Delay in CRITICAL alert — triggered 1 hour later from peer master (Icinga 2.24.3)

We’re running an Icinga 2.24.3 HA cluster (two masters, same zone).
Recently a host’s ping check went CRITICAL, but the alert fired 1 hour later — and from the other master.

Cluster connectivity looks fine and both masters share the same config/database.

We’d like to understand:

  • Why a master detecting a CRITICAL state wouldn’t send the alert immediately
  • Why the peer triggered it later
  • What conditions (e.g. cluster lag, event queue delay, HA ownership) could cause this
  • Which metrics (like slave_lag) we should monitor to prevent such delays

Any hints on how to trace notification ownership or cluster sync timing would be appreciated.

Thanks!

Welcome to the Icinga community and thanks for posting.

First, you are using Icinga 2.14.3, right?
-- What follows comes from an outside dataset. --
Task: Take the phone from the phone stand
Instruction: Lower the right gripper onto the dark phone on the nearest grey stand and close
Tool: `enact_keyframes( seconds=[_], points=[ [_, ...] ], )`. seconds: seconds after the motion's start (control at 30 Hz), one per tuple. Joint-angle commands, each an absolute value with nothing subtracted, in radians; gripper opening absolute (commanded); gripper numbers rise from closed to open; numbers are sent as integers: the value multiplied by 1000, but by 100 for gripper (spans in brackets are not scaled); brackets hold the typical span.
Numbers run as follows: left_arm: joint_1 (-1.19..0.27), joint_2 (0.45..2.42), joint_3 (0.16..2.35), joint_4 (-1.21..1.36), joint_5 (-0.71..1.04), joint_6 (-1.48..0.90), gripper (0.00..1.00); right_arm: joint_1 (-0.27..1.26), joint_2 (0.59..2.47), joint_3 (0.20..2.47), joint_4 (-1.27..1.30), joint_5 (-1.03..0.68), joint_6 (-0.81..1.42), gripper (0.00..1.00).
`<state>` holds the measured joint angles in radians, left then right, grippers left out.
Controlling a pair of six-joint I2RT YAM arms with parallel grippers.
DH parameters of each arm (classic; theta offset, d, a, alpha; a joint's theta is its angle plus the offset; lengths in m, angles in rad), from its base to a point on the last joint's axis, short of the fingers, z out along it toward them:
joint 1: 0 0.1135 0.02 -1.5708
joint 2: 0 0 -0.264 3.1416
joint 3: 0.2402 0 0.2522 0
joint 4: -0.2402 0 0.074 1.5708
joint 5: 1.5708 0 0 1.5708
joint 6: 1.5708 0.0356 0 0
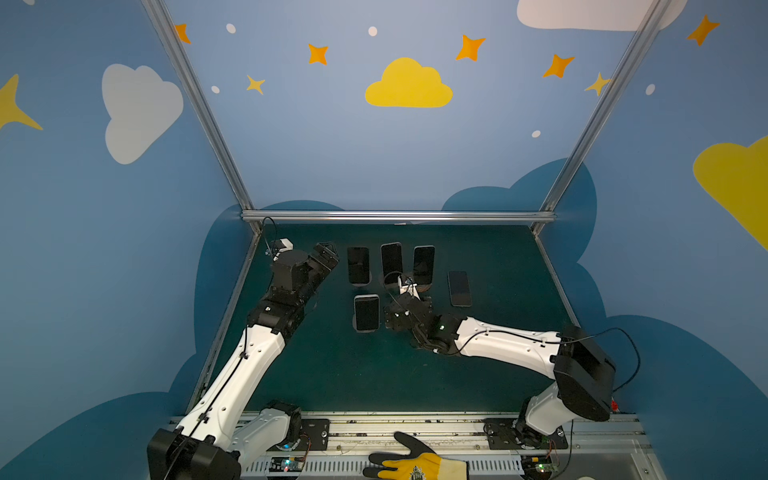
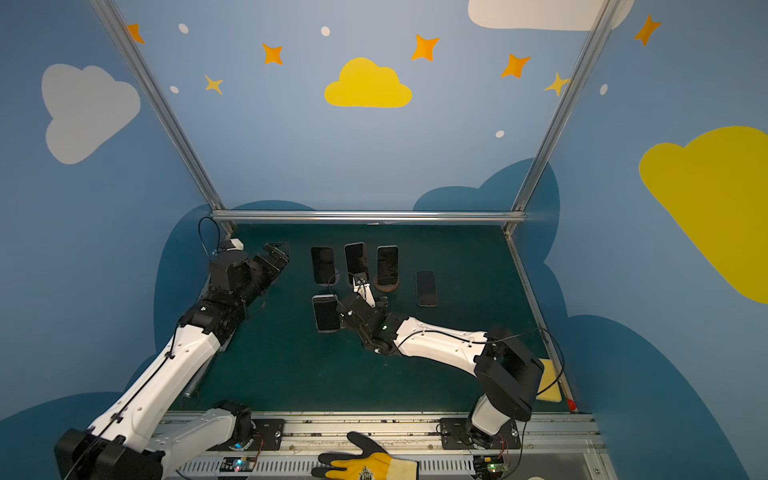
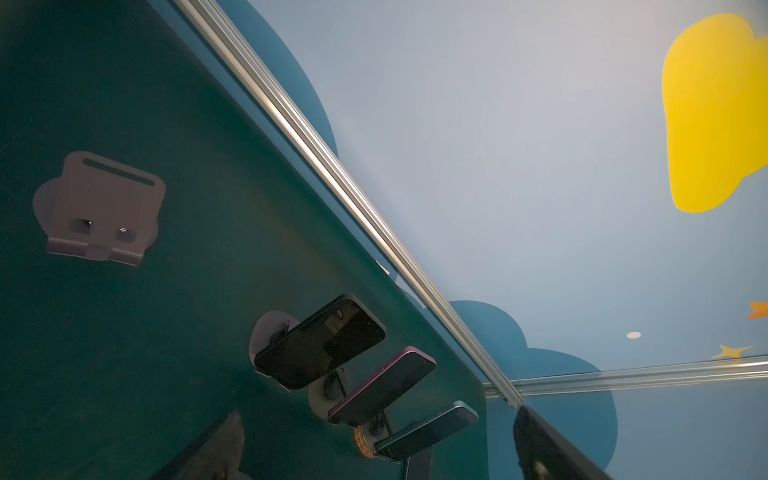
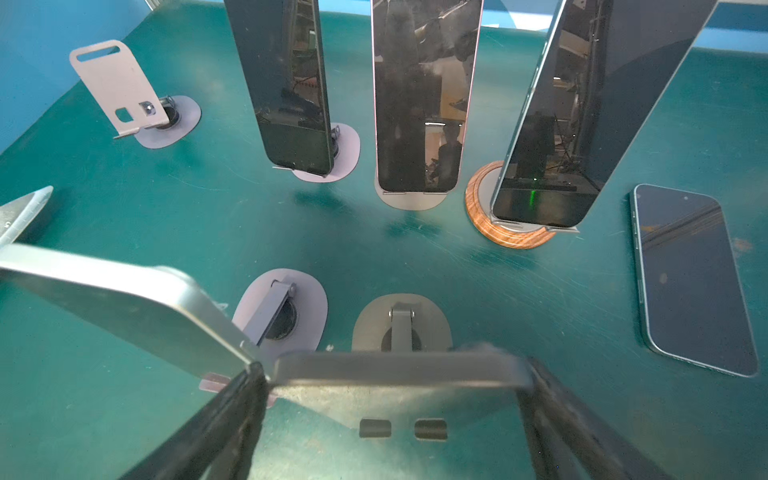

In this case, I would recommend upgrading since at least 2.14.4 has addressed certain HA cluster issues. Furthermore, 2.14.5 and 2.14.6 fixed some stability and security issues. And there is even 2.15.0 with 2.15.1 around the corner.

To understand the actual issue, please supply the icinga2.log of both master Icinga 2 master nodes around the time of the issue, starting from the first state change of the ping check up to the notification. If enabled, the Icinga 2 debug log would also proof helpful.

Do you face other cluster issues as well? Please refer to the cluster troubleshooting section, which also mentions the slave_lag performance metric. In addition, comparing last_messages_sent and last_messages_received - both Unix timestamps - might indicate communication issues.